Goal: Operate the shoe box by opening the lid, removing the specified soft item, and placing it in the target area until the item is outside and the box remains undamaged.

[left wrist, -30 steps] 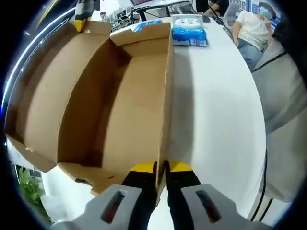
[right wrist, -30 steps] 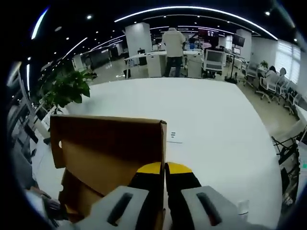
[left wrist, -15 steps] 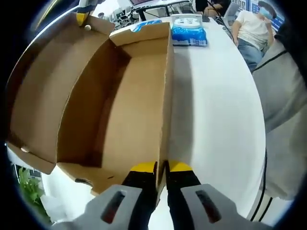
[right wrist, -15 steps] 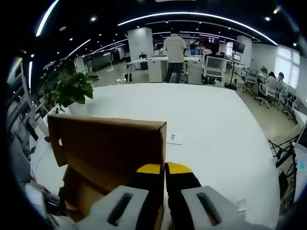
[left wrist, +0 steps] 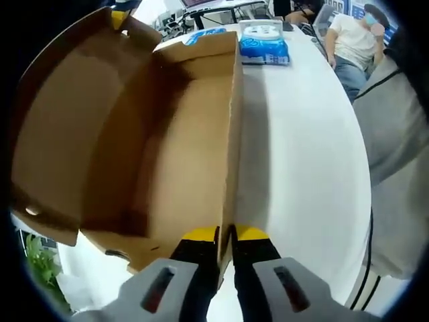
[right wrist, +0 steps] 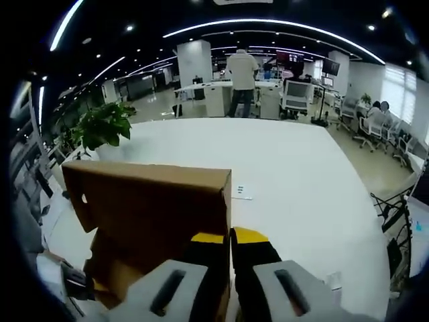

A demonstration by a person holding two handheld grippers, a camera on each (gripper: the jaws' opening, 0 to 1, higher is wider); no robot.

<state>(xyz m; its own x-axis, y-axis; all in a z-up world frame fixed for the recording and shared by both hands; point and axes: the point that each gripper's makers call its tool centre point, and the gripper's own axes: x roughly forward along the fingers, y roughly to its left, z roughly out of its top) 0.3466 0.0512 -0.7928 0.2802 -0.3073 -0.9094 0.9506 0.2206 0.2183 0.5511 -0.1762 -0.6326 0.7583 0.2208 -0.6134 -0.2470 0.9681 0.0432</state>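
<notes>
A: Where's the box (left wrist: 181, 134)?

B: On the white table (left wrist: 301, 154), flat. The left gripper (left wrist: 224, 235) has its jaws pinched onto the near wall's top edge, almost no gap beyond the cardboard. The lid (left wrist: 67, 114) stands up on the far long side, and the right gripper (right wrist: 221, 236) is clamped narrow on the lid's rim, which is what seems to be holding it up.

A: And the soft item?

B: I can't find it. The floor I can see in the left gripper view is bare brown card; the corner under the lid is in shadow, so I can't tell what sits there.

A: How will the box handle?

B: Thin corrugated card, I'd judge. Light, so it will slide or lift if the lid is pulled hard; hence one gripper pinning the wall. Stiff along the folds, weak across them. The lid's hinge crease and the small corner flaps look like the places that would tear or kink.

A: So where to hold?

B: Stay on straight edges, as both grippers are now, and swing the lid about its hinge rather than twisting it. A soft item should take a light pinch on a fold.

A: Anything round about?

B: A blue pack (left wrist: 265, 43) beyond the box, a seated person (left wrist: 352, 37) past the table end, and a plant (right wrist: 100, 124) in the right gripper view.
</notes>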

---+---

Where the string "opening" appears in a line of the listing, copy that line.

Goal: Operate the shoe box by opening the lid, removing the specified soft item, and placing it in the target area until the item is outside and the box remains undamaged.
A demonstration by a person holding two handheld grippers, a camera on each (gripper: the jaws' opening, 0 to 1, higher is wider); no robot.

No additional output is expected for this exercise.